In the listing below, how many lines carry the word "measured"? Reply with only the number.

<<<<

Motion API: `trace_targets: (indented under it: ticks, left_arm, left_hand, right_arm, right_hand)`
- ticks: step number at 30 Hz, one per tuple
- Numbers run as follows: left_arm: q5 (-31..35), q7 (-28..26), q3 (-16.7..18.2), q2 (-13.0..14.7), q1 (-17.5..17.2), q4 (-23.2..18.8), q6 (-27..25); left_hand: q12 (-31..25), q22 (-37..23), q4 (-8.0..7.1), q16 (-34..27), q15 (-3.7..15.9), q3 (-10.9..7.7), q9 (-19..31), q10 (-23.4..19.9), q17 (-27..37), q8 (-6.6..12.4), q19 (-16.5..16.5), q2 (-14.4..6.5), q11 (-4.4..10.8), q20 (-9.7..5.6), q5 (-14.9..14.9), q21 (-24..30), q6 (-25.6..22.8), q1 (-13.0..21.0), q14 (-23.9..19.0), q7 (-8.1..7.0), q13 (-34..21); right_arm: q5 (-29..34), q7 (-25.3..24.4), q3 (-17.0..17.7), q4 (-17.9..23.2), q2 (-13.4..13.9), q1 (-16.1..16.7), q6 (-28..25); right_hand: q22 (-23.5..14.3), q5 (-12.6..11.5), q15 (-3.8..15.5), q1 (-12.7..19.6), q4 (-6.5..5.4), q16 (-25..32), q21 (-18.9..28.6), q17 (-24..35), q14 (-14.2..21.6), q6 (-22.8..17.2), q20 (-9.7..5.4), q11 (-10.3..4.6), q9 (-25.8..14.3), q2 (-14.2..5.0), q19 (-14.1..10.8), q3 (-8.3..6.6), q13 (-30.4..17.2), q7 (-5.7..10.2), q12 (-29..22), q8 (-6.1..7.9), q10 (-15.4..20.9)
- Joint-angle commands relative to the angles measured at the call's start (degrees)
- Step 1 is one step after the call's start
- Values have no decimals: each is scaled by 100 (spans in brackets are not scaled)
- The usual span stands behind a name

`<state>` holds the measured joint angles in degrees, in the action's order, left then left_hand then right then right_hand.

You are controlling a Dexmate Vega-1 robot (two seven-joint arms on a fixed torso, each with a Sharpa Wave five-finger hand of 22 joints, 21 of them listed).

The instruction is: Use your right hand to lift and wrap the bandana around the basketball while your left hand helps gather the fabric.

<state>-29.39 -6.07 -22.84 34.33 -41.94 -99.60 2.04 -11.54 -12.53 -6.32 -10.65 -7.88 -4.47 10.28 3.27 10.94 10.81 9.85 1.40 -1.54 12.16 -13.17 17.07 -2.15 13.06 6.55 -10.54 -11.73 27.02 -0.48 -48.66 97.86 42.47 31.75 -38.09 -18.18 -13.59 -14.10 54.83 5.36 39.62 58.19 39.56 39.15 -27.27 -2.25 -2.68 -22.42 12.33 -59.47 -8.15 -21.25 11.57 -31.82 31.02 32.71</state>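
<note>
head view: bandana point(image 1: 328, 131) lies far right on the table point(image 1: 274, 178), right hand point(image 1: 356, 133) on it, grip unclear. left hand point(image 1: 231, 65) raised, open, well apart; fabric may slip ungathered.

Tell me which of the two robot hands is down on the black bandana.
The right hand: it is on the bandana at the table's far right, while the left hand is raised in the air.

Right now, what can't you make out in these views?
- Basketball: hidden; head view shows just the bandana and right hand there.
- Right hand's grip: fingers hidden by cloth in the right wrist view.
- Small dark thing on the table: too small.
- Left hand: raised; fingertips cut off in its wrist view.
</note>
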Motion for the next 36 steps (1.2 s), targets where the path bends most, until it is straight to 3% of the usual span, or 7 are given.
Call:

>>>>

• [Reply to the task]:
2